地下鉄東西線の工事開始と共に通行止めになり、長いこと足を
運んでいません。
かわいい愛犬と一緒にまた歩きたい場所が、いくつもあります。
 2018.9.14(土)
             (ママに、こたつ取られちゃった。) (がんばれ、リスさん!)            
クルミの実がきれいになくなると、あぁ、リスの冬ごもりの準備も
終わったんだな、と季節の変わり目を感じます。

・・・いや、待てよ。 まだ終わりじゃない。
そうだった。 柿の実が色づくと、リスさん、またやってくるんだった。
クルミの木の隣に柿の木があり、今は緑色の実が大きくなってきています。
でも柿はクルミと違って長期保存がきかないから、クルミを取っておいて、
多分、柿はその時に食べるんでしょうね。

新聞の折り込みちらしには、こたつ用品が。
バナちゃん、もう、こたつでぬくぬくとあったまって寝られないねぇ。
年を取ってから、こたつが大好きになったバナ。
1番いい場所を占領し、座椅子に寄りかかって寝ていました。
こちらがバナに気を遣い、遠慮してすき間から潜りこんでいたのが
なつかしい。
 2018.9.15(日)
               (霧ヶ峰で、2代目ベーとお兄ちゃんたち) (5才のバナ子)        
 「え!? わたしは、何も聞いてませんでしたよ。
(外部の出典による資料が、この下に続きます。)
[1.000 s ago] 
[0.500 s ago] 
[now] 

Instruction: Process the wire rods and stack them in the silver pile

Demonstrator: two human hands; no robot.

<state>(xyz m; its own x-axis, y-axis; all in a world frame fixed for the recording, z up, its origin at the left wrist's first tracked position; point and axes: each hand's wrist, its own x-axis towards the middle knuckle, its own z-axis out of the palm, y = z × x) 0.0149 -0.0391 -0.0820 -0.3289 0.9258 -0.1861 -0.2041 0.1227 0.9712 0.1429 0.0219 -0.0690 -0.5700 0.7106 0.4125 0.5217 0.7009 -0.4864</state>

」
   「あれ、そうだっけ? 言ってなかったかな。」
 「ええ、なにも。」

店でアルバイトをしてくれていた学生時代、2代目べーとは無二の親友という
間柄だった”あべお兄ちゃん”。
そして、ヨハンとバナ子にとっても、「大好きなお兄ちゃん」だった、あべにい。
お兄ちゃんがやって来たのがわかると、べーも、ヨハンも、バナ子も、緊張して
耳をすませます。 そして、なかなか自分に会いにやって来ないと、
「ウオン!」と、ひと声。

べーに対しては、「なんだ!? 吠えたな。 この野郎!」と飛びつき、
互いにエネルギーを発散。
ヨハンには、「吠えちゃだめだろう。」と、やさしく訓示。
バナには、「はいはい、わかった、わかった。 今、行くよ。」と、バナの
言いなりにお腹をなでなで。
年齢と共に、人は丸くなるものなのですね。

で、この日、初めてわかったんですよ。
あべお兄ちゃんに、訓練所を通して子犬をお願いしてあることを言って
なかったことが。 ホームページ、見てなかったのね。

 「まだ生まれてないんですよね? 年内には来ないんじゃないですか。
  今年度内、でしょう。」と、あべにいのご宣託が。